Corlytics
- Company type: RegTech
- Industry: Financial technology
- Headquarters: Dublin, Ireland
- Key people: John Byrne
- Number of employees: 130

= Corlytics =

Regulatory risk intelligence firm

Corlytics Ltd. is a regulatory risk intelligence firm. The firm works with global regulators, financial institutions and their advisors to provide data and analytics to inform future risk management. Headquartered in Dublin, Corlytics also maintains offices in, London, New York City, Boston and Sydney. It is a privately held company.

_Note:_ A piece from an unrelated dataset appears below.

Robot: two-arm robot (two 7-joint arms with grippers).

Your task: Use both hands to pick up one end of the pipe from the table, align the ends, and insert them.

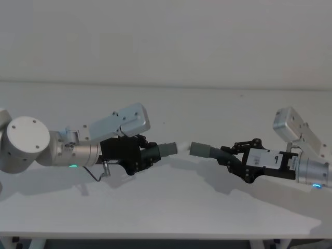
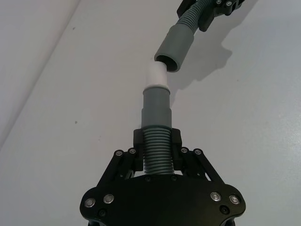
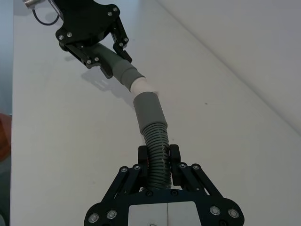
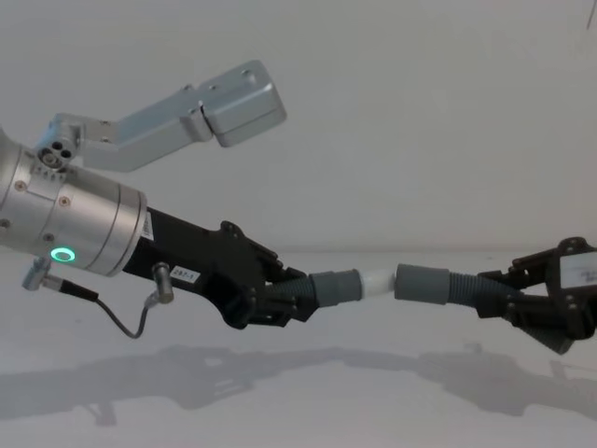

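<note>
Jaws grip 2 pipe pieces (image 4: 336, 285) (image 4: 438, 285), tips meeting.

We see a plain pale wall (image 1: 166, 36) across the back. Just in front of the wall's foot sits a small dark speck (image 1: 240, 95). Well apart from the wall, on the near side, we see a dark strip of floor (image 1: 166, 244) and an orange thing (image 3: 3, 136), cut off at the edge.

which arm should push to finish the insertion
Probably the left. The left gripper holds the piece with the whitish tip, already at the mouth of the open cuff in the right gripper, which can simply hold.
</note>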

Corlytics uses analytics to assess the impact of regulation. Corlytics’ services included regulatory monitoring, taxonomy mapping and regulatory advisory services. In 2016, the company obtained a €1 million investment round through the Bank of Ireland Seed and Early Stage Fund, which is managed by Kernel Capital, with co-investors Enterprise Ireland, Angel Investors and company founders.

History

The company was set up in 2013 in Dublin, Ireland by CEO, John Byrne.

In 2017, Kernel Capital invested in a second round, taking a €1.9m stake in Corlytics. In addition, Infinity Capital invested €750,000 in the company. This resulted in Niall Olden, managing partner of Kernel Capital, and Cyril McGuire, CEO of Infinity Capital, joining the company's board.

In 2017, Corlytics appointed Tom Kenny as Chief Financial Officer.

In 2023, Corlytics acquired ING SparQ from ING.

In 2023, Corlytics acquired the regulatory technology company Clausematch.

In 2024, Corlytics receives significant investment from Verdane.

In 2024, Corlytics acquired Deloitte Reghub.

In 2024, Corlytics expands with the new Compliance Corylated platform Compliance Corylated is an editorially independent media service reporting on a range of compliance news and powered by data from the Corlytics platform.